Your goal ->
In the material below, find each line that contains the word "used" and copy it.

Supplied information ->

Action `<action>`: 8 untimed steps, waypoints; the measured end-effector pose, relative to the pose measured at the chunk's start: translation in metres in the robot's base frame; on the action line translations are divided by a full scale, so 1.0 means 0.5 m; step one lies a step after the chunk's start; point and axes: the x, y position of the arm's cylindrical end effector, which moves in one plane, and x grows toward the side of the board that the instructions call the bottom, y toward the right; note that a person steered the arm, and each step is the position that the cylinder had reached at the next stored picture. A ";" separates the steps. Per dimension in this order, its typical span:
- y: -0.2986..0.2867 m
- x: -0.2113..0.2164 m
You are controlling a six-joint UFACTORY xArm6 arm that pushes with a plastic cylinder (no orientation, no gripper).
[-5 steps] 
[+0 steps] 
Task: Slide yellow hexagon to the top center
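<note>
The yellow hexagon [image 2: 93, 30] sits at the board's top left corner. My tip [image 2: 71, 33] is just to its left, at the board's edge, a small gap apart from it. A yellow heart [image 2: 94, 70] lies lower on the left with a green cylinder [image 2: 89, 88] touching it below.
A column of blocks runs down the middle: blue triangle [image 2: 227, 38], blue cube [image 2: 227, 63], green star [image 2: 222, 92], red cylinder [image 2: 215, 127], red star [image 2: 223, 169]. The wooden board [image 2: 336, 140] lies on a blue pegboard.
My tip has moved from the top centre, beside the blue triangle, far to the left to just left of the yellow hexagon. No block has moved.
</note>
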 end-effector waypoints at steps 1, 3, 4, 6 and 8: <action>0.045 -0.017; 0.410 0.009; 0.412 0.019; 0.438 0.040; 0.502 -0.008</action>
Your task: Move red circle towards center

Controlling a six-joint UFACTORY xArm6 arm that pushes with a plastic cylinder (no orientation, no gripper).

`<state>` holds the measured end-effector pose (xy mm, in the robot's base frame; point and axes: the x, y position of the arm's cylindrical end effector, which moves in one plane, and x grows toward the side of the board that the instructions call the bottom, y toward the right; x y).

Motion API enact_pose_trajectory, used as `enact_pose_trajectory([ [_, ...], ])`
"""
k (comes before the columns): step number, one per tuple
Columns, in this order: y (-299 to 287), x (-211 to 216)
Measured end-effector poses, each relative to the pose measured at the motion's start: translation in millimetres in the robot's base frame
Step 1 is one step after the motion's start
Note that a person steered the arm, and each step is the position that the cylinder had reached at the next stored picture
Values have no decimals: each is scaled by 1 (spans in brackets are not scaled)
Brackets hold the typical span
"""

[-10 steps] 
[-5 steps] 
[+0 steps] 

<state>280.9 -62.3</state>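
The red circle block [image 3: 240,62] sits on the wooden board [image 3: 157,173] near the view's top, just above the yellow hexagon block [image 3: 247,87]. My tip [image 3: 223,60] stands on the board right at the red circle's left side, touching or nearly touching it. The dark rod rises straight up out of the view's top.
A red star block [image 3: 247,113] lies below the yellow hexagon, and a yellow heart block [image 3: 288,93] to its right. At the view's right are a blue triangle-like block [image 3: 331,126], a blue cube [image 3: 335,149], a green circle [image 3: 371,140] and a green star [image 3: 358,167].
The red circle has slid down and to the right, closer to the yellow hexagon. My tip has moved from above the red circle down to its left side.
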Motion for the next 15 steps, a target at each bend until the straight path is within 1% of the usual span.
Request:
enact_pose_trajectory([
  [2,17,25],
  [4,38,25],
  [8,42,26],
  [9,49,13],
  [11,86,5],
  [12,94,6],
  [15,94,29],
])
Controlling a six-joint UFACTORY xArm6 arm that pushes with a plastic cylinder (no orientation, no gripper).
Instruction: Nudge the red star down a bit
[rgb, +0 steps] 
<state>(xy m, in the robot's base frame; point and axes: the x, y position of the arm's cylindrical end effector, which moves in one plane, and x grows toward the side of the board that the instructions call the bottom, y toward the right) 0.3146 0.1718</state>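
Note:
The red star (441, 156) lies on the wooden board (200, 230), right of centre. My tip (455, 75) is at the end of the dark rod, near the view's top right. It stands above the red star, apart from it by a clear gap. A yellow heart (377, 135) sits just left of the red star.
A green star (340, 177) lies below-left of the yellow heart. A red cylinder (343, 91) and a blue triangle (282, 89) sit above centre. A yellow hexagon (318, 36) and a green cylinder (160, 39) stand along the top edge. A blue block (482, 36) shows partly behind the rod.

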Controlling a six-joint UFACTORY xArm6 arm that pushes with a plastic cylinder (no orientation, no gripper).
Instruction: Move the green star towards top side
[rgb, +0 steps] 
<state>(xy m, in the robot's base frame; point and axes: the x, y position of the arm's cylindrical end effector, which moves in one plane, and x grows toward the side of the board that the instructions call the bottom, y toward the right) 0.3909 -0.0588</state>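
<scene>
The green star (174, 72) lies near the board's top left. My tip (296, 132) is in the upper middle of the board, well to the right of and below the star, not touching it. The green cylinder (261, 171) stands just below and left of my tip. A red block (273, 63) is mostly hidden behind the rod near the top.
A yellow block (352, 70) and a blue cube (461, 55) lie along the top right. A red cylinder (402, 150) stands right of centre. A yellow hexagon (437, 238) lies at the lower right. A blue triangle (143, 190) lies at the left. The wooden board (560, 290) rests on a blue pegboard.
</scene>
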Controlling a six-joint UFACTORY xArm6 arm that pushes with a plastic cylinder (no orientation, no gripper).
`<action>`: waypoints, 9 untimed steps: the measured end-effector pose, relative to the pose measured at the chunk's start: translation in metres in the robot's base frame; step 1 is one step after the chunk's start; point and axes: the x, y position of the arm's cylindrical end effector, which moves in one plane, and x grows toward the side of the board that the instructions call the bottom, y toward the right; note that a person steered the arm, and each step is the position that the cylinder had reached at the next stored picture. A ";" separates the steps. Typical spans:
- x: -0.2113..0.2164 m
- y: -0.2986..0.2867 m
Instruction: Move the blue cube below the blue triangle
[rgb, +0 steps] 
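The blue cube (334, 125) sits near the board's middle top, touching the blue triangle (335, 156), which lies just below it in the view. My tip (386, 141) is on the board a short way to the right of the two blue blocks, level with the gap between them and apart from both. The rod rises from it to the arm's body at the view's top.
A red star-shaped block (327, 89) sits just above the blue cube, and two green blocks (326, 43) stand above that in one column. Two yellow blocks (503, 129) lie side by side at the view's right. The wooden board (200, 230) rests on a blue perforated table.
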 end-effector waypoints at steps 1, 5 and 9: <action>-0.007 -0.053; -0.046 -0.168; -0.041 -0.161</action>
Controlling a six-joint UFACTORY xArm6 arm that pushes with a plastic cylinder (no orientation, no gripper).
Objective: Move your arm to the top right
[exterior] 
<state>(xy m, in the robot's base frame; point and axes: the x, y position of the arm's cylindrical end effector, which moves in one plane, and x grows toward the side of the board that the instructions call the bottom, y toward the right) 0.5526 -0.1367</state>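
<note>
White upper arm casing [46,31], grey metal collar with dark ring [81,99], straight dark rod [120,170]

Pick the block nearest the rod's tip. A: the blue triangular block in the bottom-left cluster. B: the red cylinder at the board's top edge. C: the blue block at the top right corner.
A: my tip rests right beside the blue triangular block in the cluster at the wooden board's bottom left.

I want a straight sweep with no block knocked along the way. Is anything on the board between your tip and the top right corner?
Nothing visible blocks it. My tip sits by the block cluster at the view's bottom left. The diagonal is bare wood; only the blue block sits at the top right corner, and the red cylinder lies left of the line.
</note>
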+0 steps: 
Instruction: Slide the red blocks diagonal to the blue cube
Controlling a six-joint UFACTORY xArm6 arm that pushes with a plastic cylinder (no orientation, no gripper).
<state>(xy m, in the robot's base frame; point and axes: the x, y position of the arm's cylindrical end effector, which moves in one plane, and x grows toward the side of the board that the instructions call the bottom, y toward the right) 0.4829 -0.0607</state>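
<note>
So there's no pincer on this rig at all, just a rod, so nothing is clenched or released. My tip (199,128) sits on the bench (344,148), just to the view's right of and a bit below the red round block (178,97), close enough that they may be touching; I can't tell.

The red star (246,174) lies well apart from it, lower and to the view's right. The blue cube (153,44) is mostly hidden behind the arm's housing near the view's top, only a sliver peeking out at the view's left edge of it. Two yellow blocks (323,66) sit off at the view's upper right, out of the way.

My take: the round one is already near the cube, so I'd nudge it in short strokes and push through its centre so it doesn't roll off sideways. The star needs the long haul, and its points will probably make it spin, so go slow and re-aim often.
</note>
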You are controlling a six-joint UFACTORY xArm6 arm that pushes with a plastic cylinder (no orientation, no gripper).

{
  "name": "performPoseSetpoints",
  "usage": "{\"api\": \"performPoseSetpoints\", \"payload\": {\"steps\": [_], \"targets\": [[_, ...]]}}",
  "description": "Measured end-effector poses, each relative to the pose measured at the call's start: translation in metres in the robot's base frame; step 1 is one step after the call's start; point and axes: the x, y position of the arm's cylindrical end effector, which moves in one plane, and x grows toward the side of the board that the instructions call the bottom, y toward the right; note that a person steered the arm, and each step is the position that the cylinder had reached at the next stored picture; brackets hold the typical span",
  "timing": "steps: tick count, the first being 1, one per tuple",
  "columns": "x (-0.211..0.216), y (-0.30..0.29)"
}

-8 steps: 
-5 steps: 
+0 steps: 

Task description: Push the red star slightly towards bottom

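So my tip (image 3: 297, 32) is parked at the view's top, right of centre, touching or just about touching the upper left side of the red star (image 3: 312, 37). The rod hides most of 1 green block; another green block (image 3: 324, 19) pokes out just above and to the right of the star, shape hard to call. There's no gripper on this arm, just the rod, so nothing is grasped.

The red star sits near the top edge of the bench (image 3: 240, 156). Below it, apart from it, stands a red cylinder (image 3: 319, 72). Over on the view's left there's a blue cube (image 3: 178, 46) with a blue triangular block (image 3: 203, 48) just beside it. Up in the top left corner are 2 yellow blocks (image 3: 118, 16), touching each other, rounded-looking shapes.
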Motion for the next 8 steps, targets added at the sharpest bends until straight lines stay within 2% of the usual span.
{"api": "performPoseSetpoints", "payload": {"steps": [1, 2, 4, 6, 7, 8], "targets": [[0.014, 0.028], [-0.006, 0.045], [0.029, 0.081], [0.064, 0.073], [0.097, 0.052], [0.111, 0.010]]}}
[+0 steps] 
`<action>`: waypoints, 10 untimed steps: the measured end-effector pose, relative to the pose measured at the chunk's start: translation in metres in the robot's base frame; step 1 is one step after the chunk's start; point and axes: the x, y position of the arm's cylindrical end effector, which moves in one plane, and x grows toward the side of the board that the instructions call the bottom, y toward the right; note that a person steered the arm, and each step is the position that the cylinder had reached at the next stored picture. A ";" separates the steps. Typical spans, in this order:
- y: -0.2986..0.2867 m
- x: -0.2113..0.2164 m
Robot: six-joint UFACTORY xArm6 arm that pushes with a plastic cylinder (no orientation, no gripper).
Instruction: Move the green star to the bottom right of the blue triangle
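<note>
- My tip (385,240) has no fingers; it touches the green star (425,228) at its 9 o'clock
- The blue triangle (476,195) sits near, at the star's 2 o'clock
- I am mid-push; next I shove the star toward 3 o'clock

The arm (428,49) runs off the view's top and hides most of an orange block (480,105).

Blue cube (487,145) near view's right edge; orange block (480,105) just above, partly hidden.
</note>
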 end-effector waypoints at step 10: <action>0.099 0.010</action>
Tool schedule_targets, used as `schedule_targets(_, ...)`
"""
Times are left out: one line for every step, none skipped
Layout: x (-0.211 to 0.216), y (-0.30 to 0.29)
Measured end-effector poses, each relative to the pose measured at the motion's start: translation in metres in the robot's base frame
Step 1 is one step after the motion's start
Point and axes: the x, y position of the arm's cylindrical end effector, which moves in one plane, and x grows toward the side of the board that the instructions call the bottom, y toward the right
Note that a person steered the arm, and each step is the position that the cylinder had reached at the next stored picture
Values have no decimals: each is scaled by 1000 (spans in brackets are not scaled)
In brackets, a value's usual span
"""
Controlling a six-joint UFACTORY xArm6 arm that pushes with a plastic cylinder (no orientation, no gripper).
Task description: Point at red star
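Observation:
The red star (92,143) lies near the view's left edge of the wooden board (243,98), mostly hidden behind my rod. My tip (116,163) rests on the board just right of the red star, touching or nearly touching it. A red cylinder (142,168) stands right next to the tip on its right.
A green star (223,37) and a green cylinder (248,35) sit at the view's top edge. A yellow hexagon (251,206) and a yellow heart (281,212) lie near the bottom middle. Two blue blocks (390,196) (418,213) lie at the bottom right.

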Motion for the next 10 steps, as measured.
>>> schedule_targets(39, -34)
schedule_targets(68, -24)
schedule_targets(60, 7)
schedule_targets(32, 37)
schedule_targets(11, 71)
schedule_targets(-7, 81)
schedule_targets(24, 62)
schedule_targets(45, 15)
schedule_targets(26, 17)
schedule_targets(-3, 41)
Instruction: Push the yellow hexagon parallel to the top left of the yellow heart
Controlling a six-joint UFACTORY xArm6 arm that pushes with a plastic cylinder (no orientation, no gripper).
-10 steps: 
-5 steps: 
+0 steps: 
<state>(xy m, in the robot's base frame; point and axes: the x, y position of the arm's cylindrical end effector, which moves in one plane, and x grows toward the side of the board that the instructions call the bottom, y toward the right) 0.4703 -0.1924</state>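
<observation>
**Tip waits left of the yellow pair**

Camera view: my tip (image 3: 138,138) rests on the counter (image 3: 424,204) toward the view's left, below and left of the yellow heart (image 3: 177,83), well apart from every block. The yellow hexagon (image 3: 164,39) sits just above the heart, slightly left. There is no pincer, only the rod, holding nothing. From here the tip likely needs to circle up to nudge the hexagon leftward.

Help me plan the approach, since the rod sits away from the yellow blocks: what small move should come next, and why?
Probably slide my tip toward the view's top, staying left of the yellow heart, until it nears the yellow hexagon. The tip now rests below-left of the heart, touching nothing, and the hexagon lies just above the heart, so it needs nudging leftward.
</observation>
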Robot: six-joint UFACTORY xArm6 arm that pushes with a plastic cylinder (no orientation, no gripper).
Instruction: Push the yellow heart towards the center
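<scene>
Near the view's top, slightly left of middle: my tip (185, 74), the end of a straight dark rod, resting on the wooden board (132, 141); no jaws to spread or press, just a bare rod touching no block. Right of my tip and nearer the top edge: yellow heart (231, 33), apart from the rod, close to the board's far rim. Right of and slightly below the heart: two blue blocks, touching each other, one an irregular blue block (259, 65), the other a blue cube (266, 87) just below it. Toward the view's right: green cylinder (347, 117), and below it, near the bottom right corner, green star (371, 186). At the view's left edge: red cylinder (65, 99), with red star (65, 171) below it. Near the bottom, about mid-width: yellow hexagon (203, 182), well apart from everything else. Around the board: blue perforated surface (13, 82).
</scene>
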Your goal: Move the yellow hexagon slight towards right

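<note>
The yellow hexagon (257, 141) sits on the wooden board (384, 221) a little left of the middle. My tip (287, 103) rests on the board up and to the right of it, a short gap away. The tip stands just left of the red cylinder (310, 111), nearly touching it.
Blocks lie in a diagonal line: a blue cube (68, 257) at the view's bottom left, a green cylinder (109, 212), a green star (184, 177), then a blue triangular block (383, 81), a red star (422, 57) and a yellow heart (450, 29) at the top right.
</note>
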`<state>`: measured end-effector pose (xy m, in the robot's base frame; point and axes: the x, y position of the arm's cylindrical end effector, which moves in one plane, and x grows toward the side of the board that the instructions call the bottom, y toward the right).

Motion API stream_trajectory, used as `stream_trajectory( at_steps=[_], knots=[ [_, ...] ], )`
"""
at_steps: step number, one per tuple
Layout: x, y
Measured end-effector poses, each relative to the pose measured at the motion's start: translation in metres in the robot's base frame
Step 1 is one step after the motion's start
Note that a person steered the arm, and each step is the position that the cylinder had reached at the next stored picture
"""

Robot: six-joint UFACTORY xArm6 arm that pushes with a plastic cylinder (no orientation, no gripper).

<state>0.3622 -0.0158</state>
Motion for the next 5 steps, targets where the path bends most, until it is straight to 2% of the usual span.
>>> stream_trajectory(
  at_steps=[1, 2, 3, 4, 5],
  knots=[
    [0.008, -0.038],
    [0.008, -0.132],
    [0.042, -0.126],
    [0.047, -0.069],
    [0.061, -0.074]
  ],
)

Worked solution ->
Motion API enact_pose_trajectory, used as `enact_pose_trajectory([ [_, ...], ])`
Tool schedule_targets, used as `schedule_targets(_, ...)`
Motion API stream_trajectory, used as `stream_trajectory( at_steps=[_], knots=[ [_, ...] ], )`

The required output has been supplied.